TASK DETAILS:
Reproduce the data below line by line, from its first line to the line with "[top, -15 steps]", both included, and nothing past that point.

COLLECTED DATA:
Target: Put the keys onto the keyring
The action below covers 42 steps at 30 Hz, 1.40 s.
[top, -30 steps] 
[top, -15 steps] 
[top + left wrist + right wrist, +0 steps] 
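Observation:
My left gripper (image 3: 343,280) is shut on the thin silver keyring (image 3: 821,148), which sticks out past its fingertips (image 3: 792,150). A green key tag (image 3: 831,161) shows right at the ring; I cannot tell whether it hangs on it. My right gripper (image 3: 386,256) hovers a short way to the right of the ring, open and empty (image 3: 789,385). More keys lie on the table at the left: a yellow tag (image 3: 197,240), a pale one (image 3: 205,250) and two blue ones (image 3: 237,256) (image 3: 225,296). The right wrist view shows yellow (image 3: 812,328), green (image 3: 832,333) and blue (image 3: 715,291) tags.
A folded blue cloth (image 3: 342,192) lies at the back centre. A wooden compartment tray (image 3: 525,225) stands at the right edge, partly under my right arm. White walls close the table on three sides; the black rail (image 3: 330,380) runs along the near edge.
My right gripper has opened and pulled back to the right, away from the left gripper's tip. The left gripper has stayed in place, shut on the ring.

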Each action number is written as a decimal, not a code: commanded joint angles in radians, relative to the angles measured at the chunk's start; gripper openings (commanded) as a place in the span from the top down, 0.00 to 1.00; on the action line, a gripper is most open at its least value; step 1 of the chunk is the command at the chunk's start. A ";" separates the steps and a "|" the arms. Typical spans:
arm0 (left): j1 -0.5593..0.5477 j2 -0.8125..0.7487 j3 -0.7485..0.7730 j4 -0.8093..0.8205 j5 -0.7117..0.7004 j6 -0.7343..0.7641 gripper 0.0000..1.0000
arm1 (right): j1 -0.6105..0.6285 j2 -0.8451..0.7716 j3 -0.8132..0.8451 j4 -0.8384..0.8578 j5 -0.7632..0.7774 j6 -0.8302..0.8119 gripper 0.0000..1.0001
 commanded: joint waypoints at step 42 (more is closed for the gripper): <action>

RESULT BELOW:
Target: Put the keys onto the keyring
The action below covers 42 steps at 30 Hz, 1.40 s.
[top, -30 steps] 
[top, -15 steps] 

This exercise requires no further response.